### Work instruction
Your job with the data below: print everything from the line that holds "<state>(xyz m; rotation" down to the line that holds "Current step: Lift", ends included, exactly, and nothing else.

### Data supplied
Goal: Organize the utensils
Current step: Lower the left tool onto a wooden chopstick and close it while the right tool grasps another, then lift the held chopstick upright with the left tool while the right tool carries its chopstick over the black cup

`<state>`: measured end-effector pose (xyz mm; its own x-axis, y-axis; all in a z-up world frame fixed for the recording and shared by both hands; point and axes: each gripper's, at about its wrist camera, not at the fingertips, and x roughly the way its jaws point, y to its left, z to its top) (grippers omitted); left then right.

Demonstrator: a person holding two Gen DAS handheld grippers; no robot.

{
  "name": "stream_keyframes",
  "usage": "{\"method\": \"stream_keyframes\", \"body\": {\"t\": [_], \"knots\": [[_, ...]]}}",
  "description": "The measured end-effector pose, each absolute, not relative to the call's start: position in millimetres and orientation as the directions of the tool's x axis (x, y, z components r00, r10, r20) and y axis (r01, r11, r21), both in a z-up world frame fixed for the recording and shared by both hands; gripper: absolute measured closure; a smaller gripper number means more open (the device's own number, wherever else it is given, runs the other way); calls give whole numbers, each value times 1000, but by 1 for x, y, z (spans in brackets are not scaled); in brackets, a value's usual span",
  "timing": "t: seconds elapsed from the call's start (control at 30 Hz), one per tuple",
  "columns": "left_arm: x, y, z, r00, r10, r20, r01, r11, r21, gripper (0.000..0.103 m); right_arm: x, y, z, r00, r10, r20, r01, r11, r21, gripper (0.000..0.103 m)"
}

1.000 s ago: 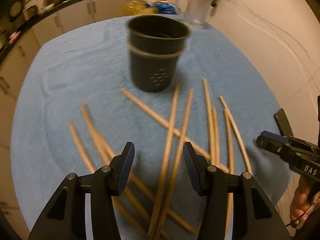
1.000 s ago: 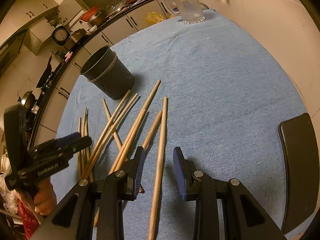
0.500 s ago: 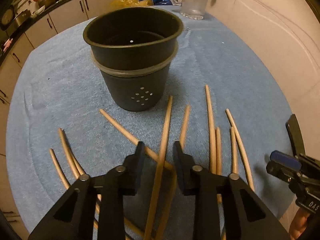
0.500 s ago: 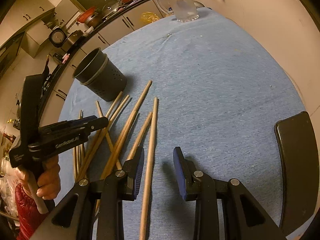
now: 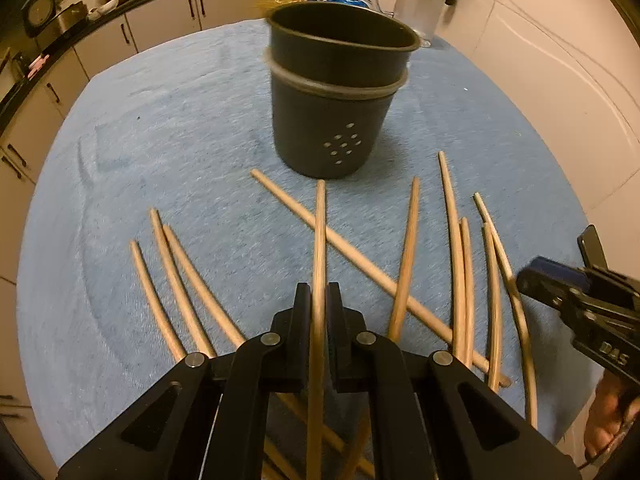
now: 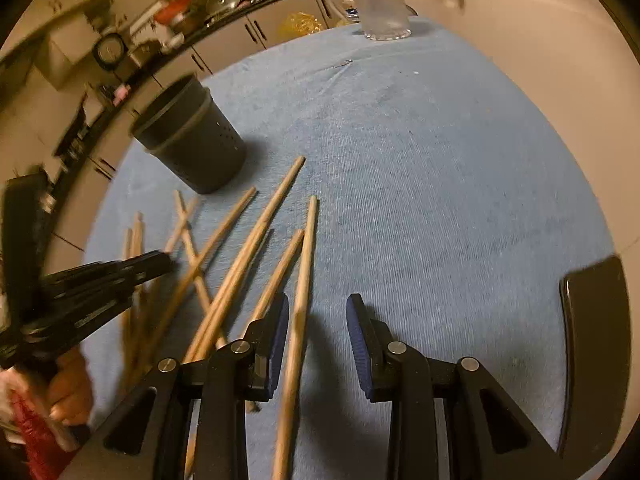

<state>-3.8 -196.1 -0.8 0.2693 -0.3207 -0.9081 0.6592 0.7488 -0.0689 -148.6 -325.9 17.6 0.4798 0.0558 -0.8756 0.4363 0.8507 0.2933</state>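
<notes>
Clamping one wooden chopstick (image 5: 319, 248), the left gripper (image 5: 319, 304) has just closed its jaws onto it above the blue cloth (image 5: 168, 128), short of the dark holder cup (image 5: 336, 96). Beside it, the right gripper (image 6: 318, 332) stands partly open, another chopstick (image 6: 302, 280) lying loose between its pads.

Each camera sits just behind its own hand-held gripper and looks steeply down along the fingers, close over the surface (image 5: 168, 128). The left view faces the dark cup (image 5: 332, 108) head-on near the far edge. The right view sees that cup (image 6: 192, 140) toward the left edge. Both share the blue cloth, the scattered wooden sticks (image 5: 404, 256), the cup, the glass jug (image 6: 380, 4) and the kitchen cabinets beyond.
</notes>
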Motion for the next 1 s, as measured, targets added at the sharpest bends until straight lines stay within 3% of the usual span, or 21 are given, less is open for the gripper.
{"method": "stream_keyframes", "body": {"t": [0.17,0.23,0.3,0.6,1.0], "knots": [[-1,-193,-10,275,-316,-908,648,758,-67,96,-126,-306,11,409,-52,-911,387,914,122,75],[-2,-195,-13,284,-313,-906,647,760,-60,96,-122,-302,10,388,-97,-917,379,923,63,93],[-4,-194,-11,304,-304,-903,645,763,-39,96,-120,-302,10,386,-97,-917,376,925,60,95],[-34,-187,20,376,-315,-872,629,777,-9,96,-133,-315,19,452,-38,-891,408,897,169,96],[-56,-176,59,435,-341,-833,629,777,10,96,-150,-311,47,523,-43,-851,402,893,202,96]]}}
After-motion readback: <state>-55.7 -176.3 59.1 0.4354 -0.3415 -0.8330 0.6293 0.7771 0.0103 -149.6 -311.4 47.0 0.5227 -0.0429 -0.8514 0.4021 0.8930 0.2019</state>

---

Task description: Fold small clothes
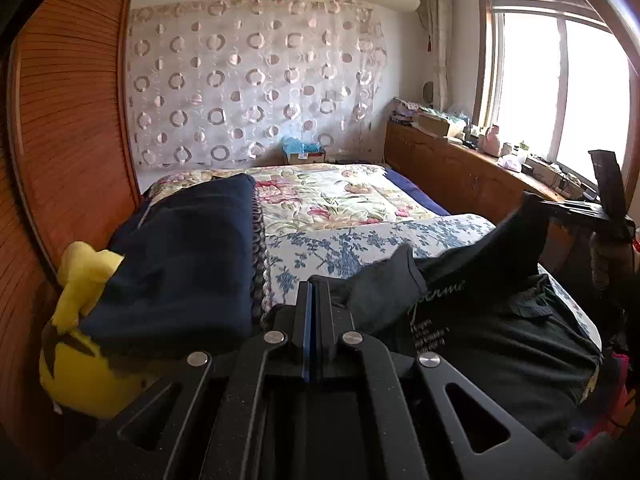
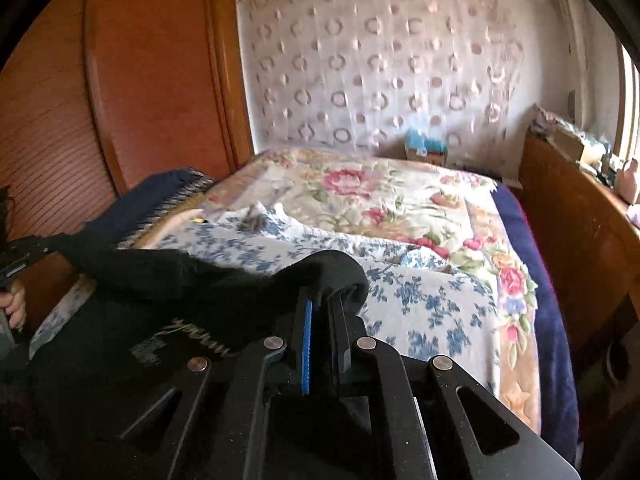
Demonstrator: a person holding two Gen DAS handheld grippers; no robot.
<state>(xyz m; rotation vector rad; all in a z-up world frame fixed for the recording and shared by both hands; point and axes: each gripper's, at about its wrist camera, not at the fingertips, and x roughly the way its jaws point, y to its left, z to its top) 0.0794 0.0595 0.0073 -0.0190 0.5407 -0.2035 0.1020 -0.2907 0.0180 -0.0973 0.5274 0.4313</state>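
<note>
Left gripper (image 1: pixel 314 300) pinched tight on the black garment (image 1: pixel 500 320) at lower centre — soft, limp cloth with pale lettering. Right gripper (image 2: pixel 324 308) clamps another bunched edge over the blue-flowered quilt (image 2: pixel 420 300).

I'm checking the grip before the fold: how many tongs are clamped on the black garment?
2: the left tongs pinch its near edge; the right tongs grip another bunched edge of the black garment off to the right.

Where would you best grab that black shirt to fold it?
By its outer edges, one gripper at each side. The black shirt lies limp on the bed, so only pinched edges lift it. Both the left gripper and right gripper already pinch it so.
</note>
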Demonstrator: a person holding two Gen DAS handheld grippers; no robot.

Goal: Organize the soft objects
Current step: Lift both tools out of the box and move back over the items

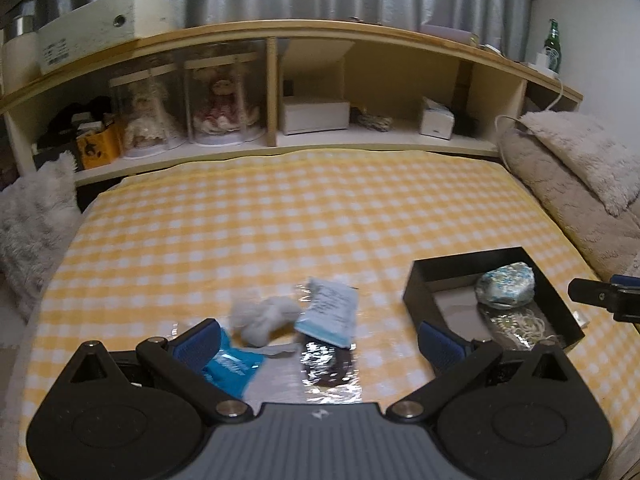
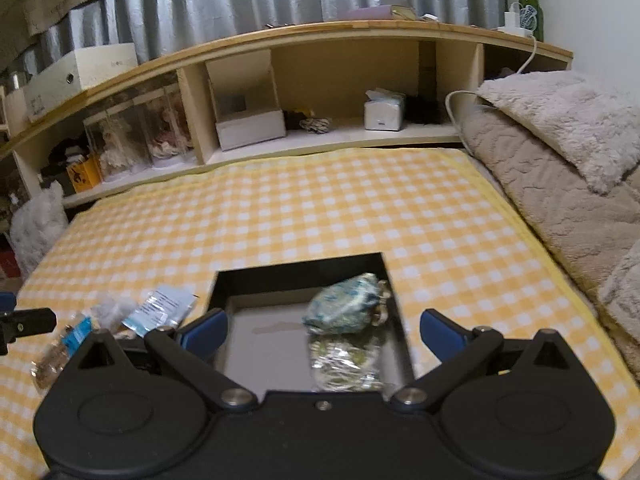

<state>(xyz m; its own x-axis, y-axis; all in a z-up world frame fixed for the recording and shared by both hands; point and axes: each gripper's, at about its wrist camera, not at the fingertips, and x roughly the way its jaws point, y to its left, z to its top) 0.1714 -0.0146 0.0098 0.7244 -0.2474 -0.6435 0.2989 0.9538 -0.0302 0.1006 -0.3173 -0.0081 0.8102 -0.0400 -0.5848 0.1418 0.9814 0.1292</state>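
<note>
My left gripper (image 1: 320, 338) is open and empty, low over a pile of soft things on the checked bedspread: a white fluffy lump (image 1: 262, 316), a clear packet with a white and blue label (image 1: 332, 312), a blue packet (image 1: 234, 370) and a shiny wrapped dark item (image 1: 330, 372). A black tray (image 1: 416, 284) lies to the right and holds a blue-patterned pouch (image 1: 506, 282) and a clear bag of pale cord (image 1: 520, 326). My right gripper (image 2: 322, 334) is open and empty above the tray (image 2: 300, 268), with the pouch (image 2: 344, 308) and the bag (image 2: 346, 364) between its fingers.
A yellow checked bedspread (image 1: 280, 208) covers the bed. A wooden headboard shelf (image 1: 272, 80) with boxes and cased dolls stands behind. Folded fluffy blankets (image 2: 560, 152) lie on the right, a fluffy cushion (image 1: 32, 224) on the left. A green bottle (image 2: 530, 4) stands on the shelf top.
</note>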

### Solution to the exercise
<state>(xyz m; rotation vector rad; all in a z-up world frame fixed for the recording and shared by both hands; point and axes: each gripper's, at about its wrist camera, not at the fingertips, and x roughly the way its jaws point, y to its left, z to its top) 0.0794 0.0595 0.0073 -0.0190 0.5407 -0.2035 0.1020 -0.2907 0.0180 -0.0973 0.5274 0.4313</state>
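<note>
Left gripper (image 1: pixel 314 300) pinched tight on the black garment (image 1: pixel 500 320) at lower centre — soft, limp cloth with pale lettering. Right gripper (image 2: pixel 324 308) clamps another bunched edge over the blue-flowered quilt (image 2: pixel 420 300).

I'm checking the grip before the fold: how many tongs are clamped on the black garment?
2: the left tongs pinch its near edge; the right tongs grip another bunched edge of the black garment off to the right.

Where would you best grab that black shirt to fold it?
By its outer edges, one gripper at each side. The black shirt lies limp on the bed, so only pinched edges lift it. Both the left gripper and right gripper already pinch it so.
</note>
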Demonstrator: a person holding two Gen DAS handheld grippers; no robot.

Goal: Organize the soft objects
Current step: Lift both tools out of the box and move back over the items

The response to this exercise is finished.